Over half of businesses in the Republic and the North are pessimistic about the effect Brexit will have on their business in the next five years, the survey found.
Fewer than one in 10 businesses felt Brexit had a positive impact. Currency fluctuations benefited the 50% of businesses in the Republic importing from the UK, while the 20% who export to the UK have been feeling the cost of weaker sterling.
The tourism and hospitality sector is least optimistic about the future, while a significant percentage of retail, transport, manufacturing, technology, media food and professional services were pessimistic.
In the joint KBC Ireland and Chartered Accountants Ireland business sentiment Autumn survey, Irish companies reported slightly softer slower growth as Brexit risks persist.
The vast majority of firms don’t see overheating in their operations at the moment, while two-thirds say an increase of 2% in pay would be the norm for 2018.
Very few firms are seeing no rise or increases above 5%, with construction firms featuring prominently in those companies expecting no increase in pay next year, the survey found.
About half of Irish companies are not focused on Brexit, the survey found.

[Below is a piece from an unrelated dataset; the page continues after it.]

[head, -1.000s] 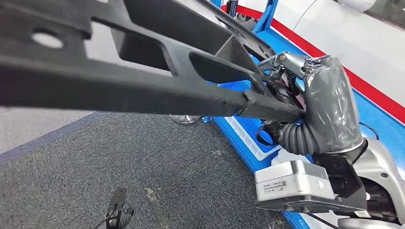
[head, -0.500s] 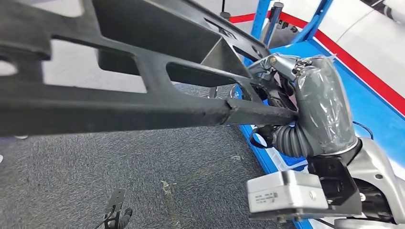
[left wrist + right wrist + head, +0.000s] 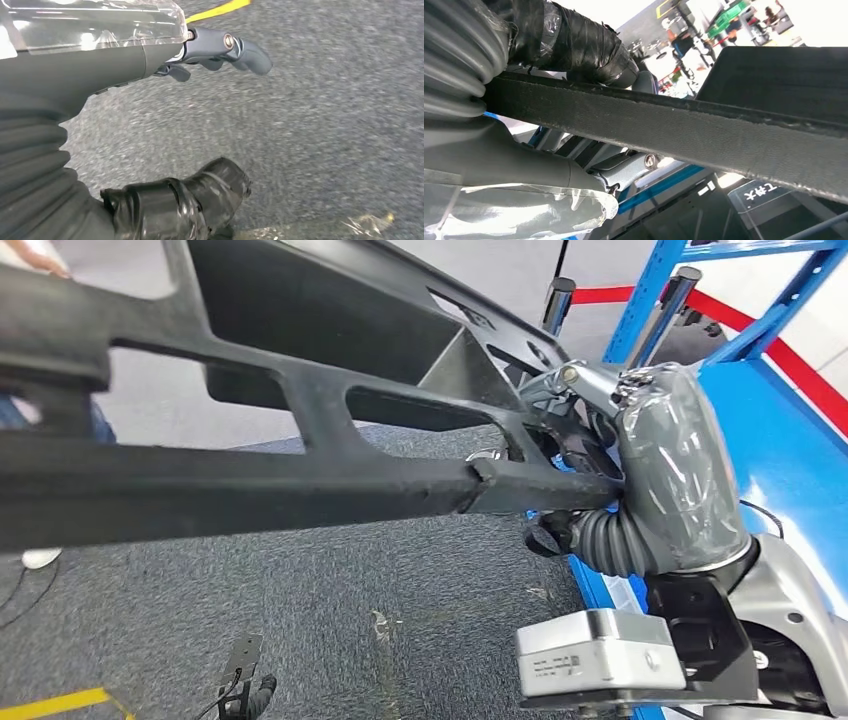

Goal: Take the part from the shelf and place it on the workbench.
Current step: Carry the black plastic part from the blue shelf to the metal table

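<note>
The robot's right hand (image 3: 600, 455) is wrapped round one end of a long black part (image 3: 300, 440), its fingers (image 3: 574, 45) closed over the top of a narrow bar and the thumb underneath, so the bar is clamped between them. From those fingers the part stretches away across the front of the robot, a flat frame with long slots cut through it, held up in the air above the grey carpet (image 3: 300, 610). Just beyond the fingers stands a blue shelf frame (image 3: 740, 300), with a red stripe on the floor behind it. The left hand (image 3: 210, 47) hangs over the carpet, holding nothing, its fingers loosely bent and apart from the thumb. A yellow line (image 3: 217, 10) runs on the floor past its fingertips.
</note>
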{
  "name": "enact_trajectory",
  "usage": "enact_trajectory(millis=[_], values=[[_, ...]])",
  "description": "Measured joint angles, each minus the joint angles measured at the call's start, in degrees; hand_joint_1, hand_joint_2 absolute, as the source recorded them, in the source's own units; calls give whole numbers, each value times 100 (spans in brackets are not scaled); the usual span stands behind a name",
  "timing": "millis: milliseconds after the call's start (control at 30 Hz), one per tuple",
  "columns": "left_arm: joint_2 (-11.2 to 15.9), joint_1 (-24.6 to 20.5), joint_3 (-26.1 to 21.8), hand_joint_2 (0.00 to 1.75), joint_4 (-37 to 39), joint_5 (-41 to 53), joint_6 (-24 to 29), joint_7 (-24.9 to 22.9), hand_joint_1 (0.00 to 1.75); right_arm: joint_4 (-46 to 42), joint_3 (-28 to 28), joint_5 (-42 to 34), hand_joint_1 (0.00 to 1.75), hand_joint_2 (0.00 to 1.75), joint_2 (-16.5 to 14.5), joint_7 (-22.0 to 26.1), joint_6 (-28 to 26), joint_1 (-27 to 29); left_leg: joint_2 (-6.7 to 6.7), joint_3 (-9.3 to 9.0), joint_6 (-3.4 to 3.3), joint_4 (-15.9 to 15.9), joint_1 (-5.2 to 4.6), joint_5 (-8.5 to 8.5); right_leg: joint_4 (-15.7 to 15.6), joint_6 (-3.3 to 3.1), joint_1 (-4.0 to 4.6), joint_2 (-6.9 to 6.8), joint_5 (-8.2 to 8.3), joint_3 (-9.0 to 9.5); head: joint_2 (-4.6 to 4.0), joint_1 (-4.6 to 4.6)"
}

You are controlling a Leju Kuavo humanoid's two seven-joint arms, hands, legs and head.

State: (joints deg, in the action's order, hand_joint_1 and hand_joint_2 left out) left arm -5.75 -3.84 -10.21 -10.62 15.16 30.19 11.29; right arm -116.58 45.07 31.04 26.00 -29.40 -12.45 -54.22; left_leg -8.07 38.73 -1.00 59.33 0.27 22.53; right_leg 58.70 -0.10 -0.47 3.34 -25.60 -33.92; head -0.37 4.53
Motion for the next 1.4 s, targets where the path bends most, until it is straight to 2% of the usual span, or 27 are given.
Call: enact_trajectory(millis=[67,100,133,167,200,233,300,367,400,467,500,567,633,667,700,733,767,833,900,1000,1067,1167,1200,1233,1267,1333,1400], values=[[7,4,0,175,0,13,4,-12,0,-11,4,5,171,175,-7,1,5,-6,374,136,56,300,-32,191,-76,-46,-20,-178,18,74,0,47],[7,-5,1,175,0,23,5,-17,0,-15,8,8,171,175,-11,1,11,-9,584,283,84,617,-32,360,-86,-64,-9,-270,12,100,0,70],[4,-15,3,175,0,34,4,-19,0,-19,15,10,171,175,-12,2,18,-11,691,463,112,997,-14,532,-85,-79,-1,-364,2,112,0,87],[2,-20,5,175,0,43,2,-20,0,-20,26,10,171,175,-13,2,26,-9,733,623,138,1324,11,646,-82,-83,2,-459,-8,119,0,88],[1,-18,8,175,0,49,1,-21,0,-25,38,10,171,175,-14,2,33,-8,753,706,161,1495,34,670,-79,-79,2,-548,-20,124,0,89],[1,-15,9,175,0,52,-1,-20,0,-32,49,10,171,175,-14,2,39,-7,772,676,181,1446,57,593,-75,-68,0,-631,-32,129,0,89],[6,-14,9,175,0,56,-1,-17,0,-49,56,10,171,175,-15,2,43,-8,904,308,202,780,82,280,-53,-27,-5,-781,-72,152,1,95],[9,-22,9,175,0,61,-2,-10,0,-60,57,12,171,175,-17,2,46,-12,1098,-35,153,168,42,113,-18,35,19,-901,-123,162,1,109],[9,-23,9,175,0,64,-2,-4,0,-63,57,13,171,175,-19,2,49,-15,1141,-97,110,40,18,106,-7,65,36,-954,-141,165,1,114],[11,-16,9,175,0,66,-3,4,0,-66,62,14,171,175,-29,2,60,-18,1026,-92,10,15,-9,101,-16,120,42,-1056,-158,187,0,118],[13,-6,9,175,0,66,-3,7,0,-69,63,15,171,175,-33,2,64,-16,962,-100,-24,-3,-8,93,-4,152,24,-1023,-186,195,0,119],[21,-5,10,175,0,65,-15,13,0,-78,65,18,171,175,-37,2,73,-16,843,-128,-93,-46,10,72,252,197,-18,-753,-372,95,0,118],[25,-23,11,175,0,59,-54,34,0,-83,67,21,171,175,-37,2,81,-3,730,-136,-140,-57,16,67,954,200,-29,-438,-702,-252,0,121],[26,-30,12,175,0,49,-88,47,0,-83,69,25,171,175,-37,3,84,11,675,-135,-157,-55,11,69,1333,197,-24,-377,-828,-457,0,119],[25,-30,12,175,0,32,-132,63,0,-83,70,36,171,175,-37,4,82,28,619,-137,-165,-51,6,72,1576,193,-19,-350,-861,-608,0,120],[25,-26,12,175,0,11,-179,77,0,-83,71,54,171,175,-37,5,76,41,570,-139,-170,-46,2,75,1613,185,-16,-339,-785,-668,0,120],[25,-22,12,175,0,-8,-216,86,0,-84,72,80,171,175,-37,8,69,49,521,-143,-171,-39,1,77,1419,172,-15,-336,-607,-619,0,120],[25,-19,12,175,0,-31,-257,105,0,-86,71,137,171,175,-37,12,61,51,435,-145,-158,-22,-5,83,656,139,-13,-287,-191,-322,0,119],[26,-18,13,175,0,-44,-267,120,0,-91,70,175,171,175,-37,13,60,51,384,-122,-115,-6,-17,82,134,121,-3,-225,-6,-105,0,126],[27,4,12,175,0,-56,-273,129,0,-97,71,191,171,175,-40,13,59,50,367,-89,-27,-19,-10,67,29,72,5,-233,25,-71,0,133],[29,7,11,175,0,-58,-275,138,0,-98,71,203,171,175,-49,14,59,48,495,-1,24,183,-17,220,-21,21,-22,-269,58,-42,0,160],[25,-15,15,175,0,-64,-276,152,0,-98,72,225,171,175,-56,14,63,50,706,425,89,1169,-5,724,-28,-20,-17,-351,59,-23,1,215],[22,-15,17,175,0,-68,-276,154,0,-98,72,233,171,175,-56,13,66,53,725,541,104,1437,5,806,-19,-26,-12,-378,53,-24,1,221],[20,-13,17,175,0,-70,-276,155,0,-98,72,243,171,175,-56,13,68,55,737,568,115,1522,15,790,-8,-30,-11,-401,46,-24,1,224],[20,-10,17,175,0,-72,-276,157,0,-98,72,255,171,175,-56,13,71,57,749,483,121,1383,25,676,3,-27,-12,-417,37,-24,1,226],[21,-13,17,175,0,-73,-278,167,0,-101,72,276,171,175,-56,13,76,57,791,86,119,663,39,373,32,2,-15,-439,8,-22,0,230],[22,-18,17,175,0,-73,-281,179,0,-108,72,287,171,175,-55,13,79,56,822,-200,75,134,22,255,58,54,-1,-449,-17,-35,0,235]])
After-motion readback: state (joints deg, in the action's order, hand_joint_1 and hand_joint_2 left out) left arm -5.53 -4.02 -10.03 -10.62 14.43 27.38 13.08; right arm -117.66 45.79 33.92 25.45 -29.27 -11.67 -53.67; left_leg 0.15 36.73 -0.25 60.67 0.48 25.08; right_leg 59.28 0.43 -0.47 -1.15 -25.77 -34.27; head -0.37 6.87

KBC Ireland chief economist Austin Hughes said: “Only one in five Irish-based firms doesn’t envisage any impact on their business from Brexit. Companies are now slightly more pessimistic in their assessment of Brexit on their business and roughly half see the peak impact being felt by March 2019.
“As a result, it is slightly surprising that the survey found no major pick-up in Brexit preparations of late and one in two companies reported they had no significant focus on Brexit at present.”
Chartered Accountants Ireland chief executive Barry Dempsey said firms are still reporting solid growth, but the increase rate appears to have eased.